Assignment - awbm modelling - what is the average annual


1. Overview

This assessment is designed to test your achievement of course objectives 4 to 8 focussing on model calibration and rainfall-runoff modelling. This assignment is based on a hypothetical project and is divided into two main activities:

1. Familiarisation with AWBM software -described in Section 2

2. Calibration of AWBM for the Emu Creek catchment - described in Section 3

Details of the submission requirements for Assignment 1, as well as how the assignment will be marked, is described in Section 4.

2. Familiarisation with the AWBM model

Some students may have been previously introduced to a ‘cut-down' version of the Australian Water Balance Model (AWBM) when completing ENV3105 Hydrology. It is now important to understand the basic workings of the full AWBM which incorporates the attenuation of surface flows and base flows.

The AWBM is included in the suite of rainfall-runoff models contained within the Rainfall Runoff Library software (RRL Version 1.05). Download the RRL software from the eWater website and install. The RRL User Guide (Podger, 2004) is provided as a resource for Module 3 and gives information on how to install and run RRL. The guide also provides brief descriptions of AWBM (Chapter 4.1) and parameter optimisers (Chapter 5).

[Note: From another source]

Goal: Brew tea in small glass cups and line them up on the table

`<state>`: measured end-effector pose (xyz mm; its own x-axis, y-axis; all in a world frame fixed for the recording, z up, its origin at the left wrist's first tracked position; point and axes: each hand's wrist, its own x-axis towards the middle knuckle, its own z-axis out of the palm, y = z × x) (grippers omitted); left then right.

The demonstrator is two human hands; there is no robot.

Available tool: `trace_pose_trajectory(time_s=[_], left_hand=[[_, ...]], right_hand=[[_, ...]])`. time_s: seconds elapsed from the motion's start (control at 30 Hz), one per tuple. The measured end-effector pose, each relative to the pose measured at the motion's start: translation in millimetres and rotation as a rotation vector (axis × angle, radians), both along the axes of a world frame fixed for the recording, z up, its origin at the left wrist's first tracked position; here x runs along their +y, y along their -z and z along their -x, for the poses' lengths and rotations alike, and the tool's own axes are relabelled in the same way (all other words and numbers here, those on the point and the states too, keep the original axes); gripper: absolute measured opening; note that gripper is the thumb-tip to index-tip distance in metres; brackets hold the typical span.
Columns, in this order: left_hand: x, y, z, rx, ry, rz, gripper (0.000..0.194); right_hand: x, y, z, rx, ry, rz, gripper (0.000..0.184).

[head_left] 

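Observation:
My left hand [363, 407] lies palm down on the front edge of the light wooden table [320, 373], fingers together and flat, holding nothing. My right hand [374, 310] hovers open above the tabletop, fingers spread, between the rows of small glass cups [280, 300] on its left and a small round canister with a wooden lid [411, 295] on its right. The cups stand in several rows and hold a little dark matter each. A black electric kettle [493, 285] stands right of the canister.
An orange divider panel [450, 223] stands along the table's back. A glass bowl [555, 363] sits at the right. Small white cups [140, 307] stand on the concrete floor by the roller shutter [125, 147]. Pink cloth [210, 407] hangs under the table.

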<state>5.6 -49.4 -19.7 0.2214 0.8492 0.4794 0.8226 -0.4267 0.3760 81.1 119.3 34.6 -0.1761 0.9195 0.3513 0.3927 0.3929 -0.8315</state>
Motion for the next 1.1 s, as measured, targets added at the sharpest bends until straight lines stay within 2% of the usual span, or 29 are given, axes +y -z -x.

It also provides useful advice on model calibration (Chapter 6).

AWBM has been progressively developed by Professor Walter Boughton and several publications are available that document its history, capabilities and application. Table 1 gives a list of selected papers and key information that they contain for you to complete this assignment. It is recommended that you peruse the selected papers.

Table 1: Selected AWBM publications

Publication

Key information

Boughton (2004)

Provides a general description of AWBM, including the 'self- calibrating' version AWBM2002 within RRL (under Custom method of calibration). This is also referred to as 'auto- calibration' based on an average storage capacity.

Boughton (2007)

Monthly potential evapotranspiration (PET) values considered acceptable as an AWBM input. Highlights the importance of areal rainfall as a critical AWBM input.

Boughton (2009)

Recommends to use PET adjusted by 0.85 as an AWBM input. Lists average sets of AWBM parameter values for various Australian states.

Quick Hints in Using RRL

RRL comes with sample projects and we will use the Jardine River (AWBM_Jardine.jobf) to illustrate running the AWBM. A brief description of AWBM can be found under the Model tab. As shown under the Input tab, the input data includes daily rainfalls and evapotranspiration from 1974 to 1989. Observed runoff in mm/day is also graphed - this measured data is used to calibrate the AWBM. Some basic statistics of input data are provided under Input Statistics. The catchment area is imputed under Edit/Project Details.

From the observed runoff plot, it can be seen that streamflows in the Jardine River exhibit a distinct and regular seasonal pattern. The Jardine River is located in the Cape York region of Far North Queensland and is considered to be Queensland's largest perennial river. The catchment is based on sandstone and contains numerous springs which slowly release water to the river system (QDERM, 2011).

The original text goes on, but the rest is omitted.